Where the records below show a line containing "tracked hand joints", start copying; end with the line containing "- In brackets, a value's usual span", and copy it too.

Data records
※

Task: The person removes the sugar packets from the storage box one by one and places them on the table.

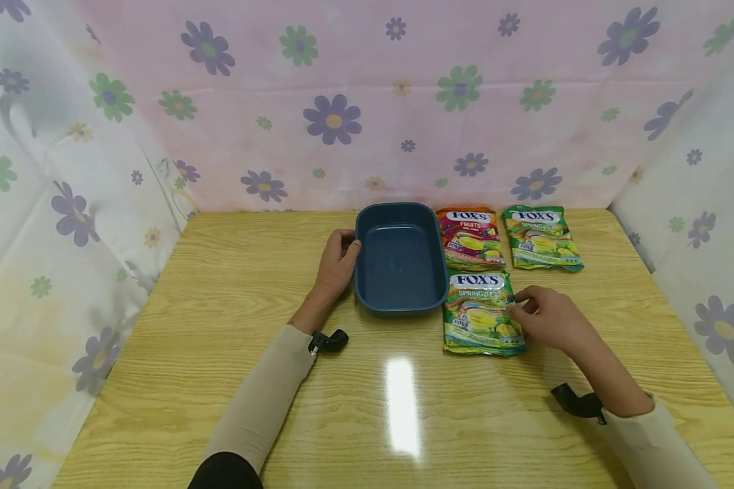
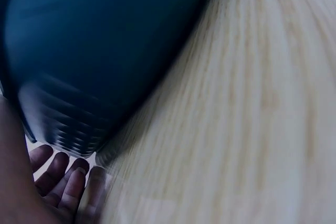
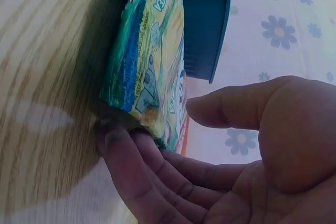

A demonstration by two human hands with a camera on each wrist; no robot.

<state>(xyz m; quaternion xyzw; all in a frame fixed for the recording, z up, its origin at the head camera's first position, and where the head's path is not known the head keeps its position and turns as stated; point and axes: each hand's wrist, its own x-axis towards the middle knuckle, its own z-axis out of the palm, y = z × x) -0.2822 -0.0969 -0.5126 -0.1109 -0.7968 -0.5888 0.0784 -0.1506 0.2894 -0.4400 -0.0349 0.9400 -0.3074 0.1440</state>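
Observation:
A dark blue plastic tub (image 1: 400,265) stands on the table. My left hand (image 1: 339,261) is at its left side, thumb at the rim. Loosely bent fingers (image 2: 60,177) show beside the tub's ribbed outer corner in the left wrist view. My right hand (image 1: 547,316) holds the right edge of a green Fox's Spring Tea candy bag (image 1: 482,316), which lies in front of the other bags. In the right wrist view, the thumb (image 3: 226,106) is at the bag's printed face and the fingers (image 3: 131,174) curl at its lower edge.
Behind the held bag lies a red-orange Fox's Fruits candy bag (image 1: 469,238), close against the tub's right side. Another green Spring Tea bag (image 1: 541,236) lies farther right. Flower-printed cloth (image 1: 367,102) walls the wooden table (image 1: 251,272) at the back and both sides.

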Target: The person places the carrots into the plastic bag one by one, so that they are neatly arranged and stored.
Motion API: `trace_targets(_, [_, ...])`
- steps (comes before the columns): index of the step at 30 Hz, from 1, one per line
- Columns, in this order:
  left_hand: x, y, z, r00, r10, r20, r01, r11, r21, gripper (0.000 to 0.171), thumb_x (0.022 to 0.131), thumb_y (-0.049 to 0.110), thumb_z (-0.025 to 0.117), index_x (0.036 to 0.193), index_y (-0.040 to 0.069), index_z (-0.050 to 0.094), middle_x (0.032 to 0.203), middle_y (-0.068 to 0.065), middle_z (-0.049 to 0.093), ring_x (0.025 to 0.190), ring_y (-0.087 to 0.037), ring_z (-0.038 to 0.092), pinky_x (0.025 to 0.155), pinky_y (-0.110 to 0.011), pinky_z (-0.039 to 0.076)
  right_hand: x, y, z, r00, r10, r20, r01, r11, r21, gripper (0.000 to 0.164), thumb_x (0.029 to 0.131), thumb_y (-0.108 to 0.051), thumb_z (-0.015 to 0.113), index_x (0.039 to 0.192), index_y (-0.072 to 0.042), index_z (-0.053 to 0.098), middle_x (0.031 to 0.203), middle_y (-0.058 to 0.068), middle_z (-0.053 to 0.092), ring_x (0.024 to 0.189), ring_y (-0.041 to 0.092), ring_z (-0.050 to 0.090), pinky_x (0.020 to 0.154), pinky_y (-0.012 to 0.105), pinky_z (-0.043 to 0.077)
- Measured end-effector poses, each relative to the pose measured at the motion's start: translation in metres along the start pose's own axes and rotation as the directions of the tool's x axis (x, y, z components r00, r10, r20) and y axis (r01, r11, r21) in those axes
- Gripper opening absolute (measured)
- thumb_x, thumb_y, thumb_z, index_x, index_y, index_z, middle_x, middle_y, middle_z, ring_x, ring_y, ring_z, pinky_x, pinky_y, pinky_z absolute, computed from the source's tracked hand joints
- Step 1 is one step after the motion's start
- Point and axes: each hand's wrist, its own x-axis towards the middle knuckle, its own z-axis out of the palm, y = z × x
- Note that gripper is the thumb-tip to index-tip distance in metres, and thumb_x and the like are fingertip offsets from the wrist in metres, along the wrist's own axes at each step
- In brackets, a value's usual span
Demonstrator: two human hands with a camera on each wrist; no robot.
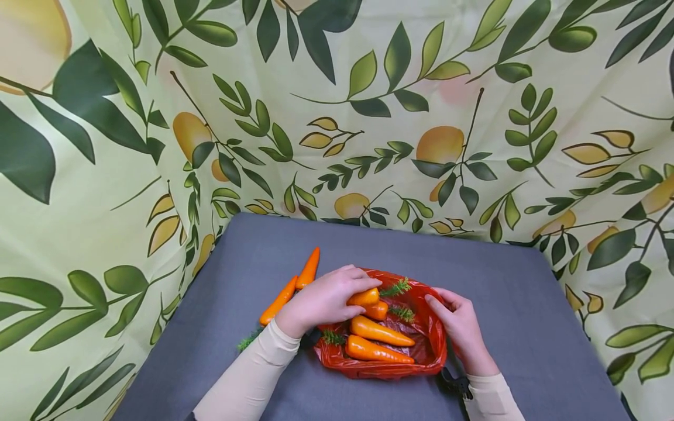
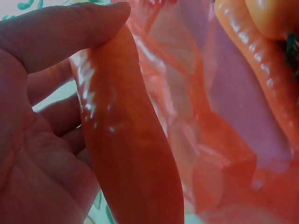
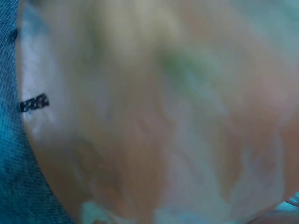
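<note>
My left hand [image 1: 341,292] reaches over the left side of a red plastic bag [image 1: 350,369] and grips an orange carrot [image 1: 365,297]. In the left wrist view, thumb and fingers curl round that carrot [image 2: 126,135], with the red plastic close beside it. Inside the open bag lie several more carrots [image 1: 380,331] with feathery green tops [image 1: 402,314]. At the bag's right rim, my right hand [image 1: 462,324] pinches the plastic, thumb on the inner side. Blurred, see-through plastic [image 3: 140,140] fills most of the right wrist view and hides the right fingers.
Two carrots [image 1: 279,300] lie on the grey cloth-covered table [image 1: 505,304] left of the bag, partly behind the left forearm. A green carrot top [image 1: 248,339] shows beside that arm. Leaf-patterned fabric [image 1: 389,123] hangs at the back and sides.
</note>
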Motion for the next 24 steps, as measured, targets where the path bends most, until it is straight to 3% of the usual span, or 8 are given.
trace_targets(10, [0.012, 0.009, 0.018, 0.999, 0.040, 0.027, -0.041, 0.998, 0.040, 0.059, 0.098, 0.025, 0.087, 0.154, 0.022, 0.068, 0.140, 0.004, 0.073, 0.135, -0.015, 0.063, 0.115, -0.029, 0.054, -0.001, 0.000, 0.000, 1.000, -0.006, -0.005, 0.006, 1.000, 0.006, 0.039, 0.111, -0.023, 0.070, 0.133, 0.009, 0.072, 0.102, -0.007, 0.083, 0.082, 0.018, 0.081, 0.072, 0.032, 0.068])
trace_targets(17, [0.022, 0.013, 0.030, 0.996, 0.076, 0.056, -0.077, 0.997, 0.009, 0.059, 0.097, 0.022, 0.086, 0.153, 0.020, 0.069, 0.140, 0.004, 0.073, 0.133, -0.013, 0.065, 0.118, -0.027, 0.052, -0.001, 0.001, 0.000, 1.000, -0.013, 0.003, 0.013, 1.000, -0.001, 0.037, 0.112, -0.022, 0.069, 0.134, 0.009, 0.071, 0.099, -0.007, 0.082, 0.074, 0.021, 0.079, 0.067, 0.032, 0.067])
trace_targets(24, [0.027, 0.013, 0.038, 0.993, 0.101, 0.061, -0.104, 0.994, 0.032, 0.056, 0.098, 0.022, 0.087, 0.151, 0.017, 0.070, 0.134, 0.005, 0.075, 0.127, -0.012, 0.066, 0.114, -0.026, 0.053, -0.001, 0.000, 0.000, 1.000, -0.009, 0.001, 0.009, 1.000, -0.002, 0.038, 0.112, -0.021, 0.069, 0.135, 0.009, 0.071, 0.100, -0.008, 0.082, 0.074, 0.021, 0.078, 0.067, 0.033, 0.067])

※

WRITTEN SOLUTION:
- thumb_x, thumb_y, thumb_z, index_x, index_y, index_z, middle_x, middle_y, middle_z, ring_x, ring_y, ring_z, pinky_x, pinky_y, pinky_z absolute, computed from the source's tracked hand joints
- Step 1 is one step after the motion's start
- Point and axes: each hand's wrist, its own x-axis towards the middle knuckle, its own z-axis out of the palm, y = z × x
- Note that gripper is the thumb-tip to index-tip distance in metres, and thumb_x and the like are fingertip offsets from the wrist in metres, along the wrist's own axes at each step
- In brackets, a value's usual span

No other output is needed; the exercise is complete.